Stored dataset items
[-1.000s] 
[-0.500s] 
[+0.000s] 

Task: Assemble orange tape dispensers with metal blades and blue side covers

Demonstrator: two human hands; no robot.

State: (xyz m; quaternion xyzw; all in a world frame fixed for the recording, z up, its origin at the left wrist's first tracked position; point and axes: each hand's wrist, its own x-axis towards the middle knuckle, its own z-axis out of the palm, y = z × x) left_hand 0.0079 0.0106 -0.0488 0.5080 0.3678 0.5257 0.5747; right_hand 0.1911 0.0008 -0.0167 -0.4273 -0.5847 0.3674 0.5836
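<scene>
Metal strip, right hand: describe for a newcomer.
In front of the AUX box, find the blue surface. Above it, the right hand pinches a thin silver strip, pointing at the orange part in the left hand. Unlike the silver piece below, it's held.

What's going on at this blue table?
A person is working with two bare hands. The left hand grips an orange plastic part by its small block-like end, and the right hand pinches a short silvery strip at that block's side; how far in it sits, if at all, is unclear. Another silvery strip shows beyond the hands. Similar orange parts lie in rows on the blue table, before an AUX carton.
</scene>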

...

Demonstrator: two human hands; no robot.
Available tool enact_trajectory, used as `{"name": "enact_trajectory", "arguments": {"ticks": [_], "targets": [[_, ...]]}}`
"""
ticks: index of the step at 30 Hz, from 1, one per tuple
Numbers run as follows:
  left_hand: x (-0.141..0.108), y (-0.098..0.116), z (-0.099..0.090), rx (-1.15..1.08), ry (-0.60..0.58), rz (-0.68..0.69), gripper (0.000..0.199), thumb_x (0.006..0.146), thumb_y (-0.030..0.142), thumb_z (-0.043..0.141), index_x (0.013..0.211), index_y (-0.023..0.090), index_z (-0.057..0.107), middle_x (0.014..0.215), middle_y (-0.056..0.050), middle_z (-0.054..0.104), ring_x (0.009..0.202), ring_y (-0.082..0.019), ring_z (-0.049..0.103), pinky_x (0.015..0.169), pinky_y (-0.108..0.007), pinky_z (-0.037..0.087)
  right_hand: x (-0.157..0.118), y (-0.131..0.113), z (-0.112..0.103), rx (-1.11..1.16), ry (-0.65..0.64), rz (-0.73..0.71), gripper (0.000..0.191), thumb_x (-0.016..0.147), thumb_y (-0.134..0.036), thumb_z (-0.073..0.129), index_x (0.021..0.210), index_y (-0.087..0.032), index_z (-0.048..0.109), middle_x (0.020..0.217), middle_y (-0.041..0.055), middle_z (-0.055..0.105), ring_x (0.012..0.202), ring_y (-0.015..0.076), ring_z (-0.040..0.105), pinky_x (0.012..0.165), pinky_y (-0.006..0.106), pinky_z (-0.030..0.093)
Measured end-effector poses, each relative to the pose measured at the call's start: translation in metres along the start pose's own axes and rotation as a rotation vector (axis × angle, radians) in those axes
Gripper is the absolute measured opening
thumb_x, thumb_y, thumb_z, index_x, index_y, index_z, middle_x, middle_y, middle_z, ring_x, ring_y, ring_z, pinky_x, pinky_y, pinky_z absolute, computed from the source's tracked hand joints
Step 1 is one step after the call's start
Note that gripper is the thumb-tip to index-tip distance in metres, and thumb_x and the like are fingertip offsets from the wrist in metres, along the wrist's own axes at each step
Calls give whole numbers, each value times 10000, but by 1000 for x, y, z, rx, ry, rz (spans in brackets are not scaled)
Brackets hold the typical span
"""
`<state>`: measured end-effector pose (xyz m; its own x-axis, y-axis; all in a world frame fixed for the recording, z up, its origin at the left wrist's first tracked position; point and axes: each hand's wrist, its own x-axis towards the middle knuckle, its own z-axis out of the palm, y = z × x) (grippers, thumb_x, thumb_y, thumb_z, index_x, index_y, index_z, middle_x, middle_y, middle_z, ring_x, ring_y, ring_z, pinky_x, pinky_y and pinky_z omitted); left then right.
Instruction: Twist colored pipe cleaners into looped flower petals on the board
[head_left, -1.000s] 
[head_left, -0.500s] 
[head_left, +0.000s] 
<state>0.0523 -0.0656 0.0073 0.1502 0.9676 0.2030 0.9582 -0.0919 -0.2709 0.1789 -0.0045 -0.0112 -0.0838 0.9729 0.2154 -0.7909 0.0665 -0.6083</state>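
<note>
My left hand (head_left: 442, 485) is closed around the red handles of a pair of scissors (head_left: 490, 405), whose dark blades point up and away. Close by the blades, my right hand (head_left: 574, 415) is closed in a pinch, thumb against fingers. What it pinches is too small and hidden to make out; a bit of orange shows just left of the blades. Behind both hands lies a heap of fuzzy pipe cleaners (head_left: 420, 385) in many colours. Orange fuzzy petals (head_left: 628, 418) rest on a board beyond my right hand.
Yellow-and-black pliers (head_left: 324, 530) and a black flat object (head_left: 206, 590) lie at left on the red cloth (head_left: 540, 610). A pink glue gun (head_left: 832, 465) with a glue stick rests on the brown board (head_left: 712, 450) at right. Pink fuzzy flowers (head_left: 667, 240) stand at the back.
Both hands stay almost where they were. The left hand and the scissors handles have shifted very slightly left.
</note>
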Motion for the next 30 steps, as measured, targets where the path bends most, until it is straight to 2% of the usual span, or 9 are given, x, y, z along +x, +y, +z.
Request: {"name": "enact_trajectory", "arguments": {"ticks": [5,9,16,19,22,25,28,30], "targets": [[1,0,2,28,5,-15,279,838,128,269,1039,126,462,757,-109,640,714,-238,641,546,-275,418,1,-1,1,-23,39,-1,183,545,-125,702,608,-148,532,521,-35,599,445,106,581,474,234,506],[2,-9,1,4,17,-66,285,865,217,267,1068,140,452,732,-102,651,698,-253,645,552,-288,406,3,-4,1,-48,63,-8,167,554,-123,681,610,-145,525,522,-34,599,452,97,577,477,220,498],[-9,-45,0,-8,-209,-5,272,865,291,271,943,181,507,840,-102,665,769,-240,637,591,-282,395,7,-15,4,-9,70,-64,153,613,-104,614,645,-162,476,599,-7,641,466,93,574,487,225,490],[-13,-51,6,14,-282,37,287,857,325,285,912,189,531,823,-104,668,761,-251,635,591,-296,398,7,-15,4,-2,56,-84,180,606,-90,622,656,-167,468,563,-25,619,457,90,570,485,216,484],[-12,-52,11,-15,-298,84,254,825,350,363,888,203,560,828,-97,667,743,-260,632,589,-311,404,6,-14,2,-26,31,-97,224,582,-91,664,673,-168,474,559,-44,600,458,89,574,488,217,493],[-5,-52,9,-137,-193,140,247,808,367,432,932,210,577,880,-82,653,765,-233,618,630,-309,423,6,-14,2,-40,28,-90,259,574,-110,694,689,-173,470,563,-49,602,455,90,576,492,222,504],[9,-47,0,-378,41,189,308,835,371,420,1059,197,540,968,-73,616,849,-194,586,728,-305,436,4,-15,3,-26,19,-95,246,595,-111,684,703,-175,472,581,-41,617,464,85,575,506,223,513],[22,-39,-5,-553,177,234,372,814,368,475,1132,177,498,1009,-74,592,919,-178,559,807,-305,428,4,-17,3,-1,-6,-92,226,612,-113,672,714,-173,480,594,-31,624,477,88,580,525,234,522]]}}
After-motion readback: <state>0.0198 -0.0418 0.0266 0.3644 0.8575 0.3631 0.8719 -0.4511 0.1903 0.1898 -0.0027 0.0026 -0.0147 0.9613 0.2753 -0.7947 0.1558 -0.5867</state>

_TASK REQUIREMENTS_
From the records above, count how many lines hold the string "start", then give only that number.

_ANSWER FOR THIS EXERCISE_
2